ConJur — A lei é rigorosa e pune, de fato, os agentes públicos infratores? Tem que ser mais dura?
Geraldo da Camino
— Os instrumentos legais são suficientes. A Lei de Improbidade Administrativa é um instrumento valioso para o Ministério Público estadual, tem penas severas. Também os crimes contra a administração pública estão razoavelmente bem apenados. Talvez os crimes licitatórios devessem ter penas mais duras do que têm. No âmbito do Tribunal de Contas, há um projeto para corrigir isso. Por outro lado, as multas aplicadas pelo Tribunal são de valor irrisório. Multas de R$ 1.500 praticamente não têm efeito didático ou punitivo algum. Uma medida, tomada pelo presidente Cezar Miola, será encaminhar aos seus pares uma proposta de majoração destes valores. E há também algumas medidas associadas que reputo importantes para a efetividade do controle, como a garantia da devolução ao erário. Ao povo, não basta apenas a punição penal; o erário tem de ser reposto. Mas esbarramos na dificuldade de execução, uma vez que a própria processualística brasileira comporta muitos recursos e dificulta o retorno dos valores subtraídos dos cofres públicos. Portanto, acho que as medidas cautelares são muito importantes no curso da investigação. Isto foi adotado agora na Operação Cartola, bem como na Operação Mercari e na Operação Rodin. Já deve haver o levantamento de bens dos possíveis indiciados, a fim de se obter medidas de arresto e sequestro, para garantir a futura execução, para ressarcimento do erário.

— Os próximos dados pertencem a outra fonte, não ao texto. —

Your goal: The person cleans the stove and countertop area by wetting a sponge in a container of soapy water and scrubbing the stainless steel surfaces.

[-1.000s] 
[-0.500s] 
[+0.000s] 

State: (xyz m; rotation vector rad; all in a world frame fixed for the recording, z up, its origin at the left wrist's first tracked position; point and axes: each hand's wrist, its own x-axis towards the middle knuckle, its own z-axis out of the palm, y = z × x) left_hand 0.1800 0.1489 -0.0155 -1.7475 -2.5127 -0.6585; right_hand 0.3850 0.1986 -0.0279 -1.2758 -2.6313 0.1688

ConJur — Apesar da lei dura e dos controles, a verdade é que poucos agentes públicos são punidos, considerando o volume de casos de corrupção. Há uma sensação de impunidade.
Geraldo da Camino
— Eu diria que esta percepção, por um lado, tem razão de ser. De fato, às vezes, não se obtém a condenação que se buscava no início da investigação. Por outro lado, ela (sensação de impunidade) decorre, noutras vezes, da falta de conhecimento do processo em si — no caso concreto. Quando se noticia uma prisão, ao deflagrar uma operação, estamos na fase do inquérito policial. Depois do inquérito, haverá ou não o indiciamento, resultará ou não numa denúncia do Ministério Público. Posteriormente, se obterá ou não, uma condenação. Isso leva bastante tempo. Então, o fato de não se ter notícias de casos recentes — Operação Rodin, por exemplo, que faz quatro anos — não quer dizer que não tenha ocorrido nada. Ora, os processos estão tramitando. É o que referi antes: a processualística brasileira, por comportar esta dilação, que acaba produzindo uma sensação de impunidade — que não é necessariamente real. Ou seja, a Justiça acaba retardando-se muito por causa do cipoal de recursos. O caso do jornalista Pimenta Neves, que assassinou a ex-namorada, em São Paulo, demonstra bem isso. Pessoas que têm recursos, condições de contratar advogados competentes, podem, não digo indefinidamente, mas por muitos anos, arrastar o processo. Então, acredito que poderemos combater a impunidade apostando nestas ações integradas de controle.

Jomar Martins é correspondente da revista Consultor Jurídico no Rio Grande do Sul.